Right. Made a right balls up of the above, I've had another go...
So, A and B are 100km apart. The ISS is directly above A, B measures an angle of 76 degrees from the ground to the ISS. They assume that the ground between them is flat which forms a triangle. A-B is the base, 100km. The side of the triangle is going straight up from A to the ISS so it's a right angled triangle. The internal angle of the triangle A-B-ISS is 76 degrees which makes the other internal angle 14 degrees. Putting the known values into a triangle calculator you get a height of 401km
Actually though, A and B are on a sphere and although they are 100km apart they are 1 degree apart on the circumference of the sphere. So the total circumference is 36000km
(360 degrees in a circle, 100km is 1 degree)
Find the radius:
C = 2 pi r
so r = C / 2 pi
36000 / 2 pi = 5729.58km
Chord length is given by 2r sin (a/2) - where r is the radus of the circle, a is the angle at the centre of the circle (angle ACB above). That is 1 degree, so:
2 x 5729.58 x sin(0.5) = 99.998
So this is the straight line length between A and B through the curve of the circle.

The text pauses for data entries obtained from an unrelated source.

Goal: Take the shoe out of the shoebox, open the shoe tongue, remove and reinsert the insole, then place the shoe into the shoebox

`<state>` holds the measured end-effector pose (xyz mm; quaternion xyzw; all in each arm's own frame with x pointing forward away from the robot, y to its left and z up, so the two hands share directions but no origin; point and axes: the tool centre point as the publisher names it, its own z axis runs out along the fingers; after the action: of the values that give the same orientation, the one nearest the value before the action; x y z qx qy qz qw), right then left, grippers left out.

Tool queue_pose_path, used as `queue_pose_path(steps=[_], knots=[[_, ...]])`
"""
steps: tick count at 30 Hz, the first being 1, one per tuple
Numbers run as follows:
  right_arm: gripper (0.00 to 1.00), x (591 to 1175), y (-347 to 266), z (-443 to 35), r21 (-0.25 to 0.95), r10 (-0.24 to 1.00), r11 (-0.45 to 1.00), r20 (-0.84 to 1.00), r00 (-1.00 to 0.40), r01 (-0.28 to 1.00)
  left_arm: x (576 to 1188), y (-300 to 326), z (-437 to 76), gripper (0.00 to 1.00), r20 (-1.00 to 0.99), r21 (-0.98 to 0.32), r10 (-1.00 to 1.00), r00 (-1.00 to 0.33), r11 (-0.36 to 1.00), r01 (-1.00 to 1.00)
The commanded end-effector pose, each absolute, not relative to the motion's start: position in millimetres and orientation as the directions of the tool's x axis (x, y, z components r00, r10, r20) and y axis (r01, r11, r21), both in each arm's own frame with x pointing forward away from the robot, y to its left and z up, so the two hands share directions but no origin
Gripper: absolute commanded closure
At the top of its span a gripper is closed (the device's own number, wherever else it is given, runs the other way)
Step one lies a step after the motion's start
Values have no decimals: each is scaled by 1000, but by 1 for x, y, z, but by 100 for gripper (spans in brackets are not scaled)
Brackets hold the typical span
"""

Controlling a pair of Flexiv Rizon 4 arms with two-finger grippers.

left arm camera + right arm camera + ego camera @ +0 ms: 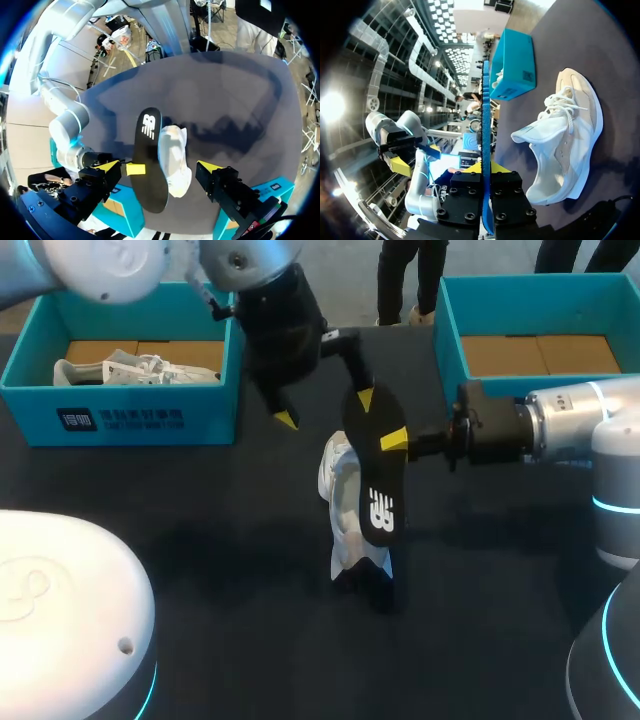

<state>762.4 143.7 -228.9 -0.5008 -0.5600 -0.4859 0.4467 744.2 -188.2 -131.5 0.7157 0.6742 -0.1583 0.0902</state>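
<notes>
A black insole (pixel 375 475) with a white logo hangs upright above the table, and my right gripper (pixel 395 440) is shut on its upper part. In the right wrist view the insole (pixel 485 125) shows edge-on, blue, clamped in that gripper (pixel 485 172). The white shoe (pixel 345 515) lies on the dark table just beside and below it, seen with tongue and laces up in the right wrist view (pixel 565 140). My left gripper (pixel 326 410) hangs open above both, holding nothing. From its wrist view (pixel 159 166), insole (pixel 150 160) and shoe (pixel 175 160) lie below between the spread fingers.
A teal shoebox (pixel 120 420) at the back left holds another white shoe (pixel 130 368). A second teal shoebox (pixel 445 330) stands at the back right with a brown cardboard floor. My right arm (pixel 580 425) comes in level from the right.
</notes>
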Motion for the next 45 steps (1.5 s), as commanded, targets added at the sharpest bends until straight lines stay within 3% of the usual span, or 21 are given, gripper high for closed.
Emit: queue_pose_path(steps=[1, 45], knots=[[100, 764, 148, -230, 96, 130, 28, 987, -99, 995, 751, -196, -130, 0, -246, -94, 968, 57, -83, 992], [100, 762, 147, -232, 108, 120, 29, 987, -111, 994, 762, -216, -133, 0, -198, -75, 979, 44, -60, 995]])
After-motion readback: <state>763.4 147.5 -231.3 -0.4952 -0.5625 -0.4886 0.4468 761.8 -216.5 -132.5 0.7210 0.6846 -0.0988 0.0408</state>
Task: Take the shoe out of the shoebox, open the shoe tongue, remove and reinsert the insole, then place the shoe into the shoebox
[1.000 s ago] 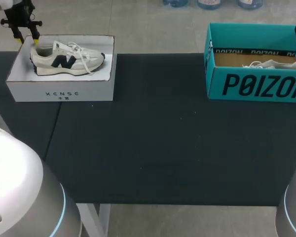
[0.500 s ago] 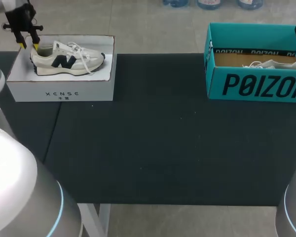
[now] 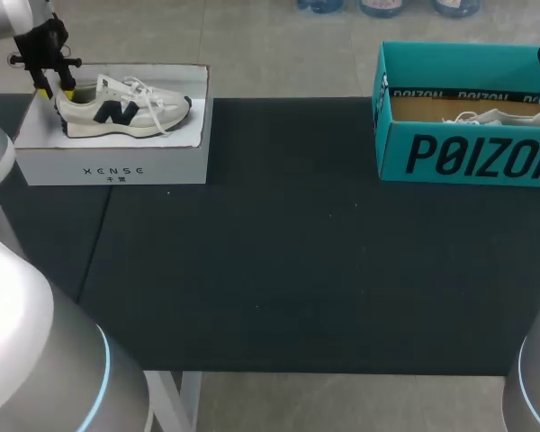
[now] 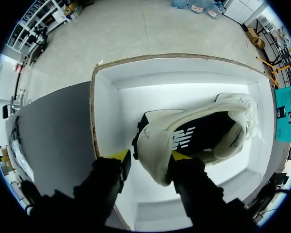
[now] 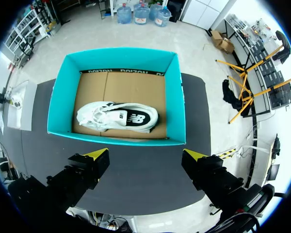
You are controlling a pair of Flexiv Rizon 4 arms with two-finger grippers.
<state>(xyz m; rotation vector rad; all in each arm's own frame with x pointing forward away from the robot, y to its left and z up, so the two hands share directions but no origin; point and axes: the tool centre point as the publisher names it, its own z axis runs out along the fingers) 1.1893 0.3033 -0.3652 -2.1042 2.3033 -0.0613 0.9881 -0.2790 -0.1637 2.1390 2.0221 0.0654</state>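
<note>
Head view: the white shoebox at the tabletop's far left corner carries small dark lettering on its front wall. The teal shoebox at the far right corner bears large black print. Inside the white box lies the cream sneaker, a dark logo on its side. Astride its heel, the left gripper has its fingers apart, not clamped. Above the teal box the right gripper hangs wide open, over a second white sneaker.

Black table, white shoebox, teal shoebox
</note>
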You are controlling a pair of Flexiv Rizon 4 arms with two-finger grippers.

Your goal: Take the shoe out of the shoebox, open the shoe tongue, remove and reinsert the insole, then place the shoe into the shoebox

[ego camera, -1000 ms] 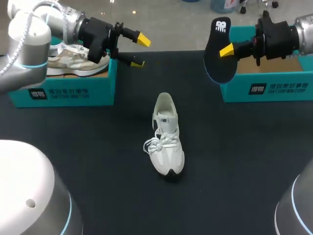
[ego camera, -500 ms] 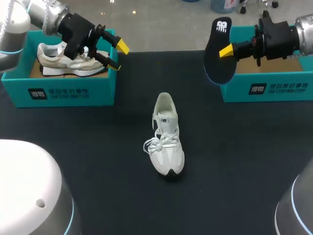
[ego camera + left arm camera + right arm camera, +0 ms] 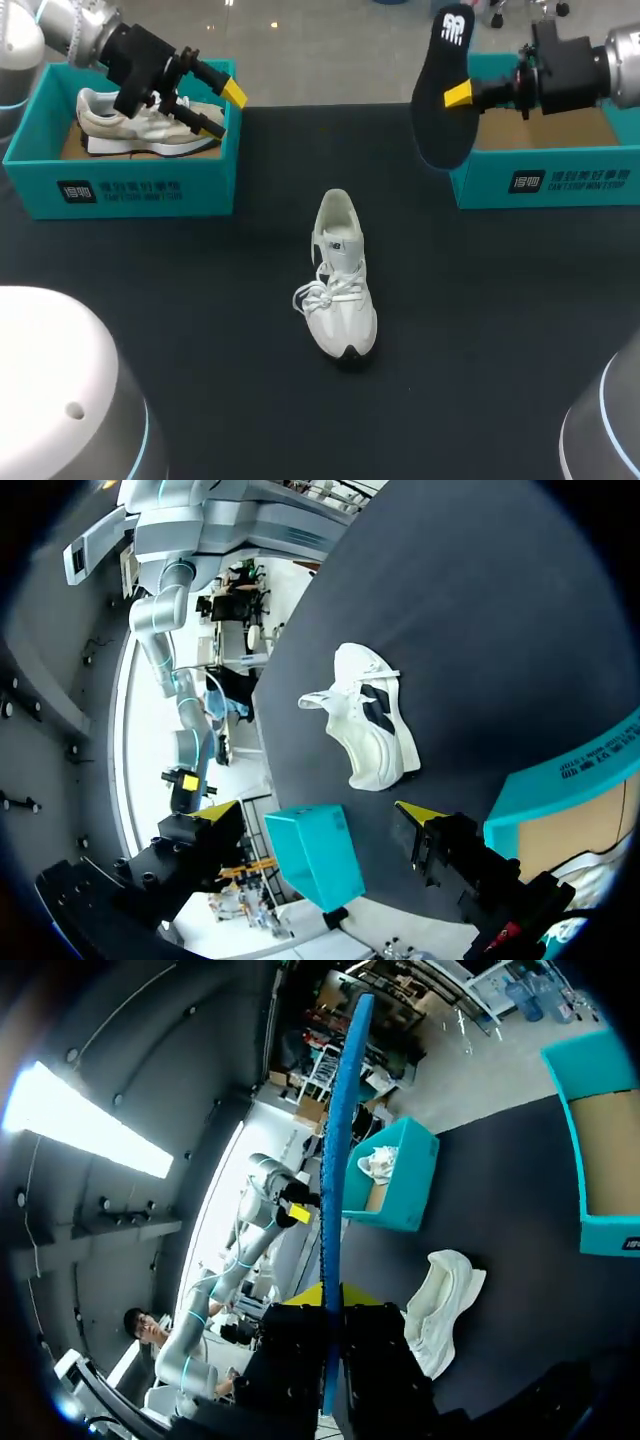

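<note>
The white shoe (image 3: pixel 341 280) lies on the black table at the middle, toe toward me, tongue pulled up; it also shows ahead of my left gripper (image 3: pixel 372 718) and below the insole (image 3: pixel 446 1305). My right gripper (image 3: pixel 462 95) is shut on the black insole (image 3: pixel 442 100), held upright in the air beside the right teal shoebox (image 3: pixel 560 180). In the right wrist view the insole (image 3: pixel 336 1180) shows edge-on, rising from between the fingers. My left gripper (image 3: pixel 222 110) hangs open and empty over the right end of the left teal shoebox (image 3: pixel 130 190).
A beige shoe (image 3: pixel 140 120) lies in the left shoebox, under my left arm. The right shoebox (image 3: pixel 600 1150) shows a bare cardboard floor. My arms' white bases rise at both near corners of the table.
My left arm has drawn back to the left, its open gripper now over the left shoebox. My right gripper has raised the insole a little.
</note>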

The triangle ABC is isosoles so if the angle ACB is 1 degree then CAB and CBA must both be 89.5 degrees. That means there is 0.5 degrees between the chord and the tangent to the circle at both ends which we must adjust for. So:
A observes the ISS directly above him but adding the adjustment makes the angle
ISS-A-B 90.5 degrees
B measures an angle of 76 degrees, adding the adjustment that makes the angle
A-B-ISS 76.5 degrees.
The straight line AB is 99.998 so now we cancalculate the other sides of the triangle.
So...I'll be honest, this isn't what I was expectint but now the calculated height is 432km. I'll admit this is a much bigger error than I was expecting.
Have I done something wrong or is this just how it is?